Plot the number of published articles using Matplotlib:
I've separated the "geektimes" and "geektimes only" articles in the graph. an article can belong to both sections at the same time (eg "DIY" + "microcontrollers" + "C++"). With the designation “profile”, I highlighted the profile articles of the site, although it is possible that the English term profile for this is not entirely correct.
In the previous part, we asked about the “geektimes effect” associated with the change in the rules for paying articles for geektimes from this summer. Let's display geektimes articles separately:
The result is interesting. The approximate ratio of geektimes article views to the total is about 1:5. But if the total number of views fluctuated noticeably, then the views of "entertainment" articles remained approximately at the same level.
You can also notice that the total number of views of articles in the "geektimes" section after the change in the rules still fell, but "by eye", no more than 5% of the total values.
It is interesting to look at the average number of views per article:
For "entertainment" articles, it is about 40% higher than average. Perhaps this is not surprising. The failure at the beginning of April is incomprehensible to me, maybe it was, or it's some kind of parsing error, or maybe one of the geektimes authors went on vacation;).

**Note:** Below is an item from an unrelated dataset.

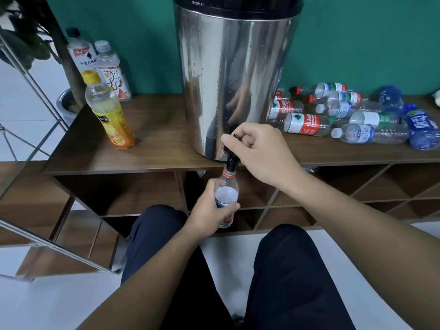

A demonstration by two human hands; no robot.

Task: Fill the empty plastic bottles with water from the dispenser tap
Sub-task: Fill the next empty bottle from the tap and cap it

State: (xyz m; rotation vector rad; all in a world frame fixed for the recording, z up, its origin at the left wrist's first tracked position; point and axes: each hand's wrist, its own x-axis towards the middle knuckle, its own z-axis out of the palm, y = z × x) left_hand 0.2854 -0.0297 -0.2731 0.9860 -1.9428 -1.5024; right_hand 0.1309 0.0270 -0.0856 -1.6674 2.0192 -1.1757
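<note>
Left hand grips clear bottle upright, mouth directly under black tap to catch flow. Right hand curled round tap lever, working it. Steel dispenser at shelf edge gives clearance.

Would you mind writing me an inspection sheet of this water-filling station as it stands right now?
Surface: wooden shelf top, dark grain, carrying the dispenser and bottles.
Job's things: steel dispenser upright; black tap over the mouth of the held bottle; its water level cannot be told.
Clutter: pile of bottles lying right of the dispenser; three upright bottles at the left.
Hands: left hand grips the held bottle; right hand grips the tap handle.
Cables: nothing seen.
Surroundings: green wall, open shelf compartments below, metal frame at left, pale floor.
</note>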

By the way, the graph shows two more noticeable peaks in the number of article views - the New Year and May holidays.
Hubs
Let's move on to the promised analysis of hubs. Let's display the top 20 hubs by the number of views:
Surprisingly, the “Information Security” hub turned out to be the most popular in terms of views, and “Programming” and “Popular science” are also in the top 5 leaders.
Antitop takes Gtk and Cocoa.
I'll tell you a secret, top hubs can also be seen and here, although the number of views is not shown there.
Rating
And finally, the promised rating. Using the hub analysis data, we can infer the most popular articles across the most popular hubs for this year 2019.
And finally, so that no one is offended, I will give a rating of the least visited gtk hub. It published within a year one article, it is "automatically" takes the first line of the rating.